The NIH chose the Allen institute for project, in part, explained Esposito, because of its demonstrated ability to successfully handle NIH grants going back several years — these include 2014 NIH awards to lead a consortium to study cell synapses, as well as another BRAIN initiative grant that had the institute collaborating with scientists at the California Institute of Technology and the Howard Hughes Medical Institute. But it also goes back to Paul Allen’s original vision for the institute: a scientific center that would combine elements of academic research labs, business, and publicly oriented government labs.

Compared to most labs, the 250 scientists of the Allen Institute are comparatively more interdisciplinary. “We have larger teams focused on a common goal, so we have cell biologists working next to molecular biologists working next to engineers working next to software engineers working next to data analysts,” said Esposito.
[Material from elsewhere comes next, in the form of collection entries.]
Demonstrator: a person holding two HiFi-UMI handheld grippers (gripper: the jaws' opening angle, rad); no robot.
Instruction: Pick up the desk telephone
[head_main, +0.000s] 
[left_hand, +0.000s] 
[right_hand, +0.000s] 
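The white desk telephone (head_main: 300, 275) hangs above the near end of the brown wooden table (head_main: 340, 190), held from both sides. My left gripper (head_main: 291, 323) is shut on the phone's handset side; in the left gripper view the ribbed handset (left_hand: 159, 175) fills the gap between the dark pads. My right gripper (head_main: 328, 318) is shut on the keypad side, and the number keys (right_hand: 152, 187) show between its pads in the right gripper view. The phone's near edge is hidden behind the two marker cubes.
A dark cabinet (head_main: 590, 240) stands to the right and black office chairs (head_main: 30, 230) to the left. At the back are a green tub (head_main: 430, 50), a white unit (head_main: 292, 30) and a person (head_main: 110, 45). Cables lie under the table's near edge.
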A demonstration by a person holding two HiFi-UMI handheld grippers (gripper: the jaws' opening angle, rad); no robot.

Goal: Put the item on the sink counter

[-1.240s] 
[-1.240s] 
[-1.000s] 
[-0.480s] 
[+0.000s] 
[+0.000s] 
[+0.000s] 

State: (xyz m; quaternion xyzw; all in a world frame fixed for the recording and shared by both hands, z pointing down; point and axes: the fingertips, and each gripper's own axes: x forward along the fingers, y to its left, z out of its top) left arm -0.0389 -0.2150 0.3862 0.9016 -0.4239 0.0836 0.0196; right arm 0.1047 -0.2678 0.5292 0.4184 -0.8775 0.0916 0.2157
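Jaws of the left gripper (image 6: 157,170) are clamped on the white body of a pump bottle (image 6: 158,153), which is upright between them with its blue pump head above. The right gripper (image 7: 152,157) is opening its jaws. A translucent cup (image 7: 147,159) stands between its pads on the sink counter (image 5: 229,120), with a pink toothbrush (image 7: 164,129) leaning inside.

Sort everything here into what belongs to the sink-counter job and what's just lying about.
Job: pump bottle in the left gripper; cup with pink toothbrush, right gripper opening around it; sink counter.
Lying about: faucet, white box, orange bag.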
And ultimately, baked into the Allen Institute is the goal to disseminate information and knowledge to scientists everywhere. 

From a funding perspective, this new brain atlas endeavor — and the human genome project before it — are also significant because they diverged from the way most science research is supported. Traditionally, research is funded on a hypothesis-driven basis: A scientist applies for a grant to study a specific question. The goal is to generate with that study some specific, concrete advance in knowledge for the field under study. The human genome and the brain atlas, however, aren’t discrete, hypothesis-driven efforts. They are massive, globally scaled, multi-institutional and interdisciplinary efforts to generate basic scientific knowledge.

It was not always clear if such big projects would be worth the investment. But the human genome project showed that these large projects could be of great value to biological and medical research; not only was it scientifically useful, but according to one study, the genome project generated an economic return of $800 billion on the initial $3.5 billion investment. Allen clearly recognized the potential of funding more science using this model.

It’s similarly hoped that the BICAN brain mapping project will be a launchpad for other scientists, including those seeking to develop treatments for brain and neurological conditions like Alzheimer’s and serious mental illnesses. For philanthropic funders of science philanthropy, it’s worth considering what role they might play in such emerging, nontraditional “big science” efforts to generate human knowledge — and how they might live on well beyond a donor’s lifetime.